# I have a problem.



## ellen04 (Feb 22, 2007)

OK My husband and I have been married 3 years almost and we have a 1 year old daughter. I am NEVER interested in sex, when we first got married I actually wanted it more than him, I always had a strong sex drive.Well I think I became depressed during my pregnancy and completly dettached emotionally and physically from him. He was so good o me, but I just could hardly be around him, I never talked to my Dr. and I really regret it b/c I feel we missed out on alot of time we should have enjoyed together before the baby b/c of me.But I chalked it up to hormones, kept myself busy and made it a non issue. So fast foward to now, it has improved some b/c I quit my job; I had alot of resentment towards him b/c I had to work; so it has goten btter except the intimacy, I could honestly care less if I ever had sex again and I am able to orgasm I am just not interested in it. He is still supportive of me and we are both ery involved with our daugher, (the way he is with her is actually what made me fall back in love with him) So my only problem is being intiamte and Ifeel I am theonly 22 yr old in the world who doesn't want SEX! Help!


----------



## Chloe (Jun 29, 2007)

*I have a problem*

Dear Ellen, 

I think a lot of your feelings are normal. Some women suffer from post partum depression and find a big change in themselves after childbirth. I was also one of those people. Some of the reasons you are not interested in sex is that you have other issues you need to resolve with your husband and yourself. I'm sorry if that sounds vague. Being a family takes away from the couple that first started and it is really hard to get back on track. Try and figure out what you need and want and talk to your husband about his needs and wants. IF it is possible, try dating his again and see how that works out. After you reconnect emotionally, the sex part will come back naturally. It is very hard to feel sexual when there are hurtful emotional issues in the way. Good Luck! And if things do not get better, consider seeing a marriage counselor. I think the best marriages are those that have been tended to just like your garden. Even if the flowers are beautiful unless they are taken care of, they will die. 

Good Luck.


----------



## tater03 (Jun 29, 2007)

We were this way after each of our sons was born. The one thing I highly reccommend is have a date night. Even if it is only once a month and you only go for a cup of coffee. It helps a lot to reconnect and just have time to talk.
I don't know how it is for you exactly but I know that if my husband were to ask me if I wanted to have sex I would tell him no. But if I do decide to and once we are in bed I am like now why did I not want to do this. Sometimes with me it is like I just am to stressed and busy to take the time.
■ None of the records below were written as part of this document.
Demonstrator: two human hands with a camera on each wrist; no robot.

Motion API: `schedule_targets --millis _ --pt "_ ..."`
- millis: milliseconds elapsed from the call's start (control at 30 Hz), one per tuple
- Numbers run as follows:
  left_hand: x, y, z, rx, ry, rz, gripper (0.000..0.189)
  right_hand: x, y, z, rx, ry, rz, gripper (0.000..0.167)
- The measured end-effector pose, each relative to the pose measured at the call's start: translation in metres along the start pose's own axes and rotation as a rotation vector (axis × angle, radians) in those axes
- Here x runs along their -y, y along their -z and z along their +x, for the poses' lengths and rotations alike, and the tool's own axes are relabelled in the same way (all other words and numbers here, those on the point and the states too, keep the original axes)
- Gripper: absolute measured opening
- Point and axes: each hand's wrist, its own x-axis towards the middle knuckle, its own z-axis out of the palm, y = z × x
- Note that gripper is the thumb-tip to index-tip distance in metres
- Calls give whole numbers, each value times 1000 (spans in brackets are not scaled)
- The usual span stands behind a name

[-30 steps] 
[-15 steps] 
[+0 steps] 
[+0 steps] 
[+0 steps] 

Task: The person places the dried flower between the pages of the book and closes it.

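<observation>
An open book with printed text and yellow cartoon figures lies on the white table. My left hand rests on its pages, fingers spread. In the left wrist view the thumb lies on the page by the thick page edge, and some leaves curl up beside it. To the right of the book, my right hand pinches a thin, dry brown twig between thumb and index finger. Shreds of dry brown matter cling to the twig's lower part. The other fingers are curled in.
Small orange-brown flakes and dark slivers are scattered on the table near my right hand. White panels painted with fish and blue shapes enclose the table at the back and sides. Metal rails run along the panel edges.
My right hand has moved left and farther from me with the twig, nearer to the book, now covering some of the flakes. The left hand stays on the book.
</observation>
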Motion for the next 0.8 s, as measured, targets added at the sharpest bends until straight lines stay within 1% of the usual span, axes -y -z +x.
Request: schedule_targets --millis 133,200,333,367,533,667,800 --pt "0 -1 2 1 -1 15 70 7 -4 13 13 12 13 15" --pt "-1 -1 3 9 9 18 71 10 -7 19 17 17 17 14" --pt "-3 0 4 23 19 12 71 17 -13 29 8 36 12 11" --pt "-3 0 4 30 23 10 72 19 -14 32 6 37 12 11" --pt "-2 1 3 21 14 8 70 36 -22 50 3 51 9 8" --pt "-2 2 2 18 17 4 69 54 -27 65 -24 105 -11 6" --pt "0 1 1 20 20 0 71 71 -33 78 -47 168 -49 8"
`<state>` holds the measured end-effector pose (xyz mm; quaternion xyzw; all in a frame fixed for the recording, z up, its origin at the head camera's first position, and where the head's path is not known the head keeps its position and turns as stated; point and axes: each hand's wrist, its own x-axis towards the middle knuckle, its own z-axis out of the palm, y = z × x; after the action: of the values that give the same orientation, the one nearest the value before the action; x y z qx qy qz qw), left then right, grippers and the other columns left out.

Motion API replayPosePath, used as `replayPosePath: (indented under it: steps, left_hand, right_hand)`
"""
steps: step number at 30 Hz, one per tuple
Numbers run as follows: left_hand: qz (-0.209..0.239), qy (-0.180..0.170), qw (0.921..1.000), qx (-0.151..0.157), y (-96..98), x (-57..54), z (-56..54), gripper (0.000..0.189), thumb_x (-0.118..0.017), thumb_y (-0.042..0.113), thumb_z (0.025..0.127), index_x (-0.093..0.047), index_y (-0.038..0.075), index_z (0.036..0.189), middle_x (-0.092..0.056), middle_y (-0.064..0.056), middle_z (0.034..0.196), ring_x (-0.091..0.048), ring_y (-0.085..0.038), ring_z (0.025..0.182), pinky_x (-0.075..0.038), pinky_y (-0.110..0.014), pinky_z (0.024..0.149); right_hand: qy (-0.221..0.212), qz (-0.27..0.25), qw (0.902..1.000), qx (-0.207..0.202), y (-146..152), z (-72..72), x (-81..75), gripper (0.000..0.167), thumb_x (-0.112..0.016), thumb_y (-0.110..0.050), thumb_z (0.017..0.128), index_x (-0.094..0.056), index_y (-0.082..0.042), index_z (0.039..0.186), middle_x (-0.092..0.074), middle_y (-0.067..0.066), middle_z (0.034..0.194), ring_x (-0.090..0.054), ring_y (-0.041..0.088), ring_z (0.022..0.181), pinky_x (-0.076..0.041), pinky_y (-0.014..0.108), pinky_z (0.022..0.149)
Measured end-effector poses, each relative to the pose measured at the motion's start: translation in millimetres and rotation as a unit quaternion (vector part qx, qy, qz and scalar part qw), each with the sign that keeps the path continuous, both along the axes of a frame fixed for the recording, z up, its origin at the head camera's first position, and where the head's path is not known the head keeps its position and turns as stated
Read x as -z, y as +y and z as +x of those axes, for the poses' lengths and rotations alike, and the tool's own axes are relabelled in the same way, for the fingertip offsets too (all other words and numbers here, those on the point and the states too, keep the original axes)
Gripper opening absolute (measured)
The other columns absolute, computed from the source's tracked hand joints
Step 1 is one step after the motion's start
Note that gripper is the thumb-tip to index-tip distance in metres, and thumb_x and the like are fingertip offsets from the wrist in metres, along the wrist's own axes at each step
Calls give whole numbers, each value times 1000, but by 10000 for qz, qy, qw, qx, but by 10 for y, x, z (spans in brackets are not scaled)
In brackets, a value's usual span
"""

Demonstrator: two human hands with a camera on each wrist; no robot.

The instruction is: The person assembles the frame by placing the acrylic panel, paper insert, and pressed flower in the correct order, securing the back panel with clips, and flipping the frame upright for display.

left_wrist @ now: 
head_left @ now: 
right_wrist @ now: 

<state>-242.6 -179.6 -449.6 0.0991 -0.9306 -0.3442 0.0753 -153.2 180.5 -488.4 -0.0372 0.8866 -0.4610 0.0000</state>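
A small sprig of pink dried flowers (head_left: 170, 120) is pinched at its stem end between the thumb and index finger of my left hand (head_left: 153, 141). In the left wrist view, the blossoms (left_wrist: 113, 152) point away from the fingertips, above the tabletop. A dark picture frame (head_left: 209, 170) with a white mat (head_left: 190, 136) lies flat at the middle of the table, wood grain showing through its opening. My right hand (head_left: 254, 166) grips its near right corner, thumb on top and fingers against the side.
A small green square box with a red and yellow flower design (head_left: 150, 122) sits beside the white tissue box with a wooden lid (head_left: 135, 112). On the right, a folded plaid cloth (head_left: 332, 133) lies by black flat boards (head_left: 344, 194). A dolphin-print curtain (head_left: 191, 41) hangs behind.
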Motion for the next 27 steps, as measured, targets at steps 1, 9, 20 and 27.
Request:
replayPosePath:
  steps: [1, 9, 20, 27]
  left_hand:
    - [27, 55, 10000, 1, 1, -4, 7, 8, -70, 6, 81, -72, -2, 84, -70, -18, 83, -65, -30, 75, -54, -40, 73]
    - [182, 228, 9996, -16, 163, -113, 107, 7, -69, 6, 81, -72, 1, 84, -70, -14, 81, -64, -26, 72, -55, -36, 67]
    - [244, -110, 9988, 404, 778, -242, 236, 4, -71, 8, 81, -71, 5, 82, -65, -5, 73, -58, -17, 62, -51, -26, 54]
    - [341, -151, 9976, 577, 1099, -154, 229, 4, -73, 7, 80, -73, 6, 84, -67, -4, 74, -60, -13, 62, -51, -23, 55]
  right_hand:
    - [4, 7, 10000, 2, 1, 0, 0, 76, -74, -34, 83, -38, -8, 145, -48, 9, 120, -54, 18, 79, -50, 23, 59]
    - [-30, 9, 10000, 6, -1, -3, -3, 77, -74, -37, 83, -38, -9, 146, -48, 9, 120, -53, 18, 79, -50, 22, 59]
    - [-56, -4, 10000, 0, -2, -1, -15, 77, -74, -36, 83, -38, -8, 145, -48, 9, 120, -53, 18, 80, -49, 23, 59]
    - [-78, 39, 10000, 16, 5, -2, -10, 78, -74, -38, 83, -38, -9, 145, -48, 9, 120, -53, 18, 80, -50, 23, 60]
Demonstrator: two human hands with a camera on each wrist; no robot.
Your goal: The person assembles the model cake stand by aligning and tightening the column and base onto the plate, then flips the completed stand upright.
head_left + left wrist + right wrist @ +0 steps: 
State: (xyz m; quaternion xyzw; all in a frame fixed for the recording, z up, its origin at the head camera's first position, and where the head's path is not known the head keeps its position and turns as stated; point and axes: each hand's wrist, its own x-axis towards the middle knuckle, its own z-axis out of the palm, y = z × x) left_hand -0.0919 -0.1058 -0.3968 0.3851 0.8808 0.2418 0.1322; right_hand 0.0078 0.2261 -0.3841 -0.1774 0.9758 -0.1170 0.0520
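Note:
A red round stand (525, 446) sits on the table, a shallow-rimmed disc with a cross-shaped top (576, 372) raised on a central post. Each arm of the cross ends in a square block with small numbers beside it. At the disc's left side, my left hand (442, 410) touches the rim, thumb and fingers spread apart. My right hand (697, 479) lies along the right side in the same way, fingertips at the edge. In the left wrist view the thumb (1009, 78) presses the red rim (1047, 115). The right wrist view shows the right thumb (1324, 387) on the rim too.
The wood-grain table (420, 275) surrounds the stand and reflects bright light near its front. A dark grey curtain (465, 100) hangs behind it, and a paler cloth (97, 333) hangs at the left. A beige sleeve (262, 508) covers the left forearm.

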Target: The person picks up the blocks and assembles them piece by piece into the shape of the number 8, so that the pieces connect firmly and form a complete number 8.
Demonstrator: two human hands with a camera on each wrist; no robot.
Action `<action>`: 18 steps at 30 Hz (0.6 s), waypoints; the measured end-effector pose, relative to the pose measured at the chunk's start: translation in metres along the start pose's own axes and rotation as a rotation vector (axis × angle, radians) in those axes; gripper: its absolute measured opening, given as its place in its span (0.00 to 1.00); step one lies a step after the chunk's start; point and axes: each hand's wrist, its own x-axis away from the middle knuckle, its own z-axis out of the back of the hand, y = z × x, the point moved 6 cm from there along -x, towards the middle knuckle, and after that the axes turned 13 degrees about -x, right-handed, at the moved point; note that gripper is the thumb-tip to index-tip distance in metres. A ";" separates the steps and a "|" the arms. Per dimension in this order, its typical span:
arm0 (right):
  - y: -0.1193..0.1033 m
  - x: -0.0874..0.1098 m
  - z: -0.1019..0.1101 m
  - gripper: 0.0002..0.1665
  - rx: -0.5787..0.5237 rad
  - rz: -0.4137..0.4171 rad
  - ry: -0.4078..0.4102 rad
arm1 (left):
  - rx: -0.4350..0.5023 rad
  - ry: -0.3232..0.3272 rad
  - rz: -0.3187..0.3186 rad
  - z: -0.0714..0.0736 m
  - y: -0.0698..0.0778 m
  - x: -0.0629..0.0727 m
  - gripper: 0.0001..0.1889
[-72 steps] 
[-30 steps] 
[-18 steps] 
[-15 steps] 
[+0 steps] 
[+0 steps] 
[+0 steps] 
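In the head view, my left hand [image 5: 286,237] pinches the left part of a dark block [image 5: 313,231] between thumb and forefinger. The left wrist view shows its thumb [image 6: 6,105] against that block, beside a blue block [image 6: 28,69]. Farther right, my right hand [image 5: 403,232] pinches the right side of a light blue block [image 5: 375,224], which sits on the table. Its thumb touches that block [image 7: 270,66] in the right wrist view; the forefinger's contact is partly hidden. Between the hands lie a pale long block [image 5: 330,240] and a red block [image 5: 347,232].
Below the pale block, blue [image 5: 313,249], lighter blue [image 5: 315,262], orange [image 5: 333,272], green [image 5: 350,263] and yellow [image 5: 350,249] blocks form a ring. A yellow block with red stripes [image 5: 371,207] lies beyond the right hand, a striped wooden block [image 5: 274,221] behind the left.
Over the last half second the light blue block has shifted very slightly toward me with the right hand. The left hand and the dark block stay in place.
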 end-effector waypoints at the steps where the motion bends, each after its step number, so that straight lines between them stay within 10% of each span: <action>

But once I do I am glad I did.


----------



## KAISER (May 29, 2007)

*Get some help now!*

I am not sure if I should be giving advice at all considering my own problems in my marriage.Among the many things I regret that has happened in my own marriage to my wife,one that is simply killing me right now is that I did not take serious efforts to adress some of these issues earlier.I don't know that the outcome would be any different but I sure wish I would have made the effort.We are looking at getting some counseling but I fear it is too late.I love her dearly and just wish she would give me a second chance to try to see if she could ever love me again.I would have to echo Chloe's advise about getting proffesional help before things go too far


----------